Less bounce, more hits

Email addresses are now one of the most valuable pieces of customer contact data. Yet their accuracy and deliverability is generally only discovered at the moment of use, by which time it is too late. David Reed finds out why email still suffers neglect.

Email makes money for marketers. According to a study of email marketing in Europe by Return Path, the channel contributes up to 50 per cent of marketing-derived revenues, according to 64 per cent of its respondents.

It has also become the hub of communications with customers and prospects. Yet the challenges of email deliverability have never been more high profile. Return Path discovered that 26 per cent of marketers did not even believe that their messages get blocked by ISPs. The DMA has just published a white paper calling for a change in the way marketers define deliverability.

All of these findings point to the same thing – that getting an accurate email address and using it appropriately has never been more important. It is not good enough to assume that individuals will provide a correct, deliverable email address or that when this data is used in a marketing campaign, it will get straight through to their inbox.

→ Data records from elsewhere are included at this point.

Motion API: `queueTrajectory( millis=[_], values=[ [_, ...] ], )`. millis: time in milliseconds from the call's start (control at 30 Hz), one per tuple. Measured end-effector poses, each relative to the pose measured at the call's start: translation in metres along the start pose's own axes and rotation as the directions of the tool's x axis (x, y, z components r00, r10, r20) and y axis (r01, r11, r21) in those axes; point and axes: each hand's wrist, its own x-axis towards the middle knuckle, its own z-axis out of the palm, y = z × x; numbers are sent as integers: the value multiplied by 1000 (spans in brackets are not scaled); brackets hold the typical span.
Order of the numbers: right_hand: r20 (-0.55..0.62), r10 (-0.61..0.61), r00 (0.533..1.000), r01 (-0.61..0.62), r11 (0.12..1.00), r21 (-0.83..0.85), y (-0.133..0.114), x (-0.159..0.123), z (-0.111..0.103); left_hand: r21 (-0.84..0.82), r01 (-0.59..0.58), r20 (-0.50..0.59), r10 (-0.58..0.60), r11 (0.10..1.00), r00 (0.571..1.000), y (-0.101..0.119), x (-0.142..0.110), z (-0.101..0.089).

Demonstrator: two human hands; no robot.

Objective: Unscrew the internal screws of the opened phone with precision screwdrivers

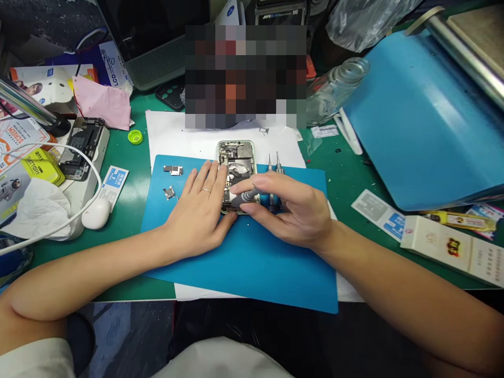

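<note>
An opened smartphone (241, 152) lies on the blue mat (252, 268), its inner parts exposed. My left hand (199, 210) rests flat along the phone's left side, fingers stretched out and touching its edge. Between the thumb and fingers of my right hand (293, 207) is a dark grey tool with a ribbed grip (246, 197). Its wide end sits over the lower part of the phone; the exact kind is unclear. Behind my right hand stand several screwdrivers (277, 165), partly hidden. Two small metal phone parts (173, 170) lie left of my left hand.
Left, another opened phone (83, 149) rests on a white box, near a white cable (92, 163) and a green cap (135, 137). Right are a glass jar (346, 73), a large blue sheet (417, 121) and a white carton (452, 249). The area beyond the phone is pixelated.
</note>
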Motion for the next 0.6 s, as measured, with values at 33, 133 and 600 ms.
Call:
queueTrajectory(
  millis=[33, 133, 600],
  values=[
    [-1, -16, 1000, 16, 1000, -17, 0, 1, 0, -4, -4, -1, 4, 1000, 1000, 0, 0, 0],
    [-22, -76, 997, 73, 991, -109, -2, 5, 1, -21, -17, 0, 17, 1000, 1000, -1, -1, -1],
    [-40, -81, 996, 74, 984, -160, -6, 9, 7, -17, 7, 19, -7, 1000, 1000, 0, 0, -3]
  ],
)
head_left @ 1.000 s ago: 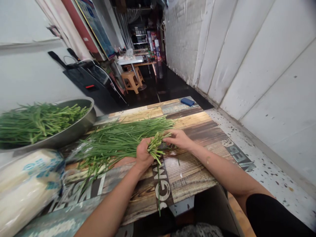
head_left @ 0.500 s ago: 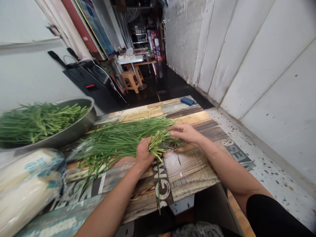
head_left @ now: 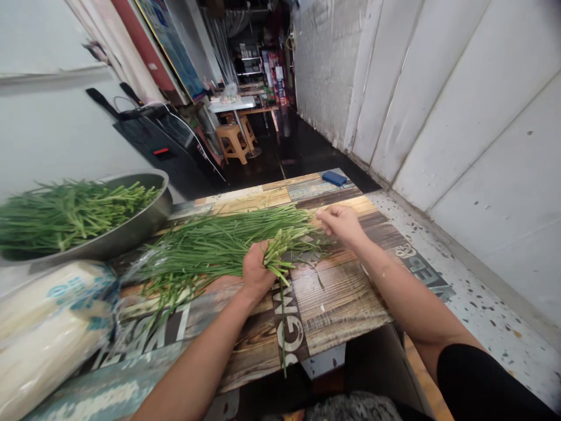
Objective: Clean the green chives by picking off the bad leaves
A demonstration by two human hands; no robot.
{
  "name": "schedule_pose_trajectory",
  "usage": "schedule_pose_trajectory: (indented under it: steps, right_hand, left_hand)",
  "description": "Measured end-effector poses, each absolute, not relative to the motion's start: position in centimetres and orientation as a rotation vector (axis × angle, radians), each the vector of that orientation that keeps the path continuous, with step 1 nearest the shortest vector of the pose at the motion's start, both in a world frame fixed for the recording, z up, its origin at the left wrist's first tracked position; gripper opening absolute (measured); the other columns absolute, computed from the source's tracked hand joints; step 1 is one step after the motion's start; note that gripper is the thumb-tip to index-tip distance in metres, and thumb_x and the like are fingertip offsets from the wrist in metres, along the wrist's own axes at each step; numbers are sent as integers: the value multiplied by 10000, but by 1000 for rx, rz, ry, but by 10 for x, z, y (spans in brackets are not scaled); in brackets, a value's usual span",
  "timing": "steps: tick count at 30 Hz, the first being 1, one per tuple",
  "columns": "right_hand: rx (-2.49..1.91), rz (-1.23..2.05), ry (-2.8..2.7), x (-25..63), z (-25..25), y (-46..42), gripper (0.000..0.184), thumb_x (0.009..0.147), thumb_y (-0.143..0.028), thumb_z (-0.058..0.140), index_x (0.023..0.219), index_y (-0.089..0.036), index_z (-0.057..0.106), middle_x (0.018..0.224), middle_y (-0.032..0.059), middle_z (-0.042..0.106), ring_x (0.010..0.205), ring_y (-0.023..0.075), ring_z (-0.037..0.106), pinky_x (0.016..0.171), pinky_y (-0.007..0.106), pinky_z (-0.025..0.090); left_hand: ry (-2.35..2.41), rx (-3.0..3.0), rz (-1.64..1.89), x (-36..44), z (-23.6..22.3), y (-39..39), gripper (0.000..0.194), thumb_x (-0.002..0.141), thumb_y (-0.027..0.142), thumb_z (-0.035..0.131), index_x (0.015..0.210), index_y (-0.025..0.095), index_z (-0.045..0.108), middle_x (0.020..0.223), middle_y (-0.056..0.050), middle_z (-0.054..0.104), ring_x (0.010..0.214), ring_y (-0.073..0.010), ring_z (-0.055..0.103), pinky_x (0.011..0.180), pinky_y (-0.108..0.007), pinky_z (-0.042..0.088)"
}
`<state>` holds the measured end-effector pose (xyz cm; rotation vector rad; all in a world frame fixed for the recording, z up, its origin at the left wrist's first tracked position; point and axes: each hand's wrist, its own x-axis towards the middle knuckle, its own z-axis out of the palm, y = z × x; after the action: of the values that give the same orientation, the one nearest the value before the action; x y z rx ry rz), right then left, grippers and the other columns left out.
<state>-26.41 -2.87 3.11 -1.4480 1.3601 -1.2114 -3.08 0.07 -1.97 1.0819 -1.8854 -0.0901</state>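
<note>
My left hand [head_left: 258,272] is wrapped round a bunch of green chives [head_left: 280,252], whose pale cut ends stick out to the right of the fist. More chives [head_left: 214,234] lie in a loose pile on the wood-patterned table [head_left: 337,298], under and behind that hand. Just right of the pile's stem ends, my right hand [head_left: 344,225] is closed in a pinch above the tabletop. What its fingertips hold, if anything, is too small to make out. Thin scraps and a stray leaf lie below it, and one long chive hangs over the near edge.
A large metal bowl [head_left: 164,202] heaped with chives stands at the left. In front of it lies a plastic-wrapped white package [head_left: 56,321] with blue print. A small blue box [head_left: 333,178] sits at the table's far corner. Stools [head_left: 232,143] and a white table [head_left: 234,105] stand beyond.
My right hand has moved a little right and away from the bunch, its fingers now pinched together. The left hand keeps its hold on the chives in nearly the same place.
</note>
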Motion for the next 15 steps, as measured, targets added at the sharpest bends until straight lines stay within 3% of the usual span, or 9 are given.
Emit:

Steven Plimsoll, vice-president, multi-channel marketing services at Acxiom, believes there is a simple reason for this. “Email as a medium has been around for 14 years, we’ve been marketing to it for ten years as a mainstream channel, but what’s interesting is that nobody has changed their guidelines a decade on,” he says.

One of the basic rules that needs to be respected is the information exchange involved in capturing an email address. Outside of service communications, people expect that an organisation will make use of any data captured to deliver something relevant in an email. All too often this is not the case.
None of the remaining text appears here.